=== Task directions ===
Bring together all lines from the listing below that contain the string "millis".

+---+

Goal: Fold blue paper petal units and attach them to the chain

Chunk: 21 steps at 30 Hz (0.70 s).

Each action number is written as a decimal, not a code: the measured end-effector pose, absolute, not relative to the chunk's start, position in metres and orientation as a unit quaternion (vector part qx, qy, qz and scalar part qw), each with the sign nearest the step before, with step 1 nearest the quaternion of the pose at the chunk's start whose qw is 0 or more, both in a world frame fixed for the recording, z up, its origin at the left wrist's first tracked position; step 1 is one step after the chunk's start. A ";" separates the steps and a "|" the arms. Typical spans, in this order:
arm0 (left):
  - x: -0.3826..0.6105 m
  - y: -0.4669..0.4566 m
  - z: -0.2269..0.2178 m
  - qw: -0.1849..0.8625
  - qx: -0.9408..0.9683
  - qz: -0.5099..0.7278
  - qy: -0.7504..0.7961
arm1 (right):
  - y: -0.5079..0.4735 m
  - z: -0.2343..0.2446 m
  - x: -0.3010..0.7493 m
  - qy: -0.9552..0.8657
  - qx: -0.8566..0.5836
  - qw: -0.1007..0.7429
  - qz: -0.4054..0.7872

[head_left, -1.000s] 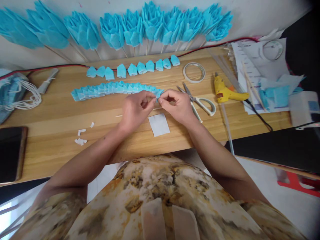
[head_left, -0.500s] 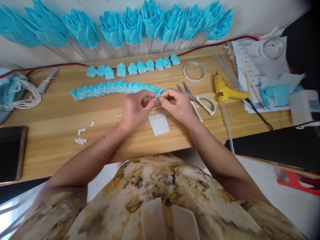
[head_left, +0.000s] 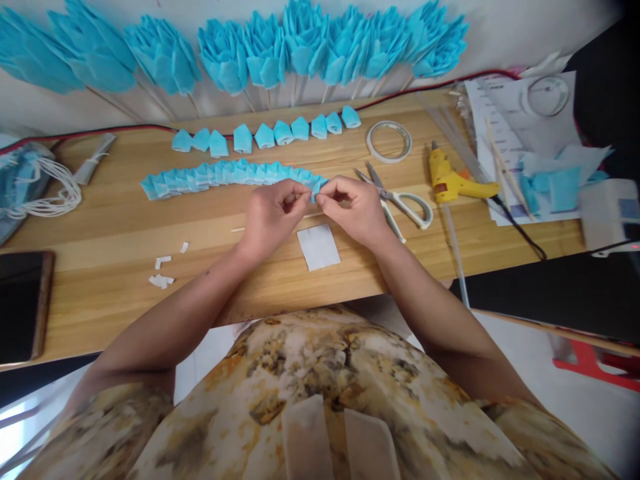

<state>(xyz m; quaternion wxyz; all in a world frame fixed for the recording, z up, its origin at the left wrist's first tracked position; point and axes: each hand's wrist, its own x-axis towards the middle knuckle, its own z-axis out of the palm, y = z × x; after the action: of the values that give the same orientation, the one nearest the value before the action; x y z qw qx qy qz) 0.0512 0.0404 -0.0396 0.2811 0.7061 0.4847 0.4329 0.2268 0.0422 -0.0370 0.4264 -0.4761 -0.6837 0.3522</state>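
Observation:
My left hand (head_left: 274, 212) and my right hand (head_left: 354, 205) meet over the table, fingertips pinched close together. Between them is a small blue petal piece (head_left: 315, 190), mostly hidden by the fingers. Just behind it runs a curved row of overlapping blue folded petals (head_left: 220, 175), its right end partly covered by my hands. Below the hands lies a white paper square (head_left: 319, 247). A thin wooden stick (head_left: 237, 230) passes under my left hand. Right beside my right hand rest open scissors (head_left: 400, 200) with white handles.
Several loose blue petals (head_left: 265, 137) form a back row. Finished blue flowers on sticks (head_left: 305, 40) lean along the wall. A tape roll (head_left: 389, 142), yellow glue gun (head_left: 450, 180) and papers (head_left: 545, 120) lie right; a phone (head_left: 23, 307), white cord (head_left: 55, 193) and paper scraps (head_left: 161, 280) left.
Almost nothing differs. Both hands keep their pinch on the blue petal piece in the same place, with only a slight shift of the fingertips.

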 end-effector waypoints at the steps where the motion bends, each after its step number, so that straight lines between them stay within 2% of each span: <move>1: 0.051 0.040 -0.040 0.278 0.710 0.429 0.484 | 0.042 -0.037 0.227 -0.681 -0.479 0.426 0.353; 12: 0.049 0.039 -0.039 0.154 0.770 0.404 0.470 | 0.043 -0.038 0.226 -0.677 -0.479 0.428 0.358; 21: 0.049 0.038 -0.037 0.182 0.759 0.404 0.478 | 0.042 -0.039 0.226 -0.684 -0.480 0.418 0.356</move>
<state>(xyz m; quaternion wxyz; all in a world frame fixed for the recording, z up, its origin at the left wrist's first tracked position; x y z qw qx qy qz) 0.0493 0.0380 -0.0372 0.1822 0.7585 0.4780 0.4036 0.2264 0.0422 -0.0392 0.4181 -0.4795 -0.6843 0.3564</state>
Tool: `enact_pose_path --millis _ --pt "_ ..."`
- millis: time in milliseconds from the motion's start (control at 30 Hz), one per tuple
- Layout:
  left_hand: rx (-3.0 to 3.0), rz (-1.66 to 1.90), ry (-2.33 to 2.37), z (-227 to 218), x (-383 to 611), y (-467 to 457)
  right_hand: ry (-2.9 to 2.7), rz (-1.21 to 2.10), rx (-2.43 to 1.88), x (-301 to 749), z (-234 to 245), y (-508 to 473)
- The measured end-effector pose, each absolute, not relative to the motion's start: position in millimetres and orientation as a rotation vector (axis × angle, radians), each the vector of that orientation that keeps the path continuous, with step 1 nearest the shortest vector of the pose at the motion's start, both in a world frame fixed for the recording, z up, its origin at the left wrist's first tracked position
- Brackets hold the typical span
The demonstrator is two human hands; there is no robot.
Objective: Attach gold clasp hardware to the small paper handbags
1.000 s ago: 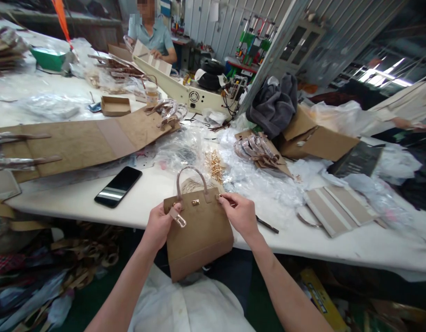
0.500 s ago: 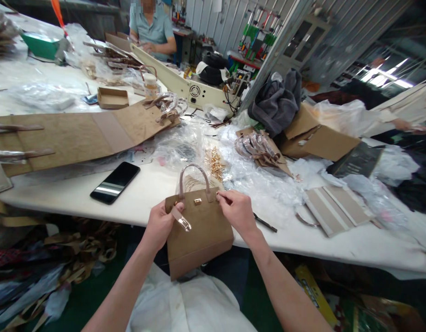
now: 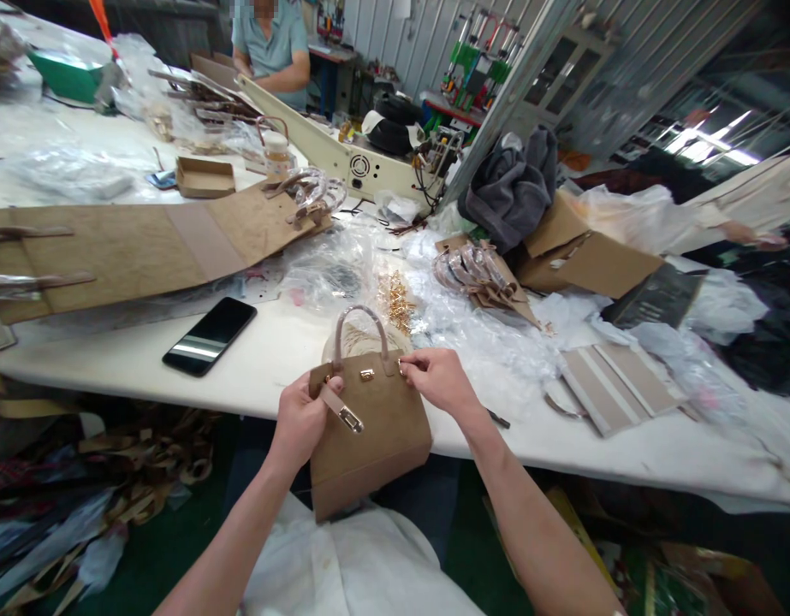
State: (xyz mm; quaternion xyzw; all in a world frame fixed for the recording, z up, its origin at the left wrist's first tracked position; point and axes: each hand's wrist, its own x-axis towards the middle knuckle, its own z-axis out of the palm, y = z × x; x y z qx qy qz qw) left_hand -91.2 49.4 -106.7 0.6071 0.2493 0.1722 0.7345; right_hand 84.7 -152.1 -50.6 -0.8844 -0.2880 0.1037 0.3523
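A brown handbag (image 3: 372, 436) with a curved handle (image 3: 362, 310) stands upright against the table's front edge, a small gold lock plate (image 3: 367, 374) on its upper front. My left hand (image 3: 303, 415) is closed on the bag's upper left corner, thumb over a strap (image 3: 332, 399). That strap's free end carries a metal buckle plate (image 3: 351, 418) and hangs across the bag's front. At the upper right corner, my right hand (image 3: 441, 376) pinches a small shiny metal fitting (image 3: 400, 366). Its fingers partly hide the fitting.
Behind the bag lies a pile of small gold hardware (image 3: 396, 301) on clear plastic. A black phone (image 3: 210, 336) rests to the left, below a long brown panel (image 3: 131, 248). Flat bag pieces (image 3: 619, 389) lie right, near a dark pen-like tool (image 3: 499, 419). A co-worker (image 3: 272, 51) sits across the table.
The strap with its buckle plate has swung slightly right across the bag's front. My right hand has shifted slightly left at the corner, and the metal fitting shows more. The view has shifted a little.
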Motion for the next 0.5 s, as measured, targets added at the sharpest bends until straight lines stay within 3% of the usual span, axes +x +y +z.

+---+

=== Completed task ===
Tool: `enact_pose_path --millis _ --pt "_ ..."`
- millis: time in milliseconds from the motion's start (control at 30 Hz), one per tuple

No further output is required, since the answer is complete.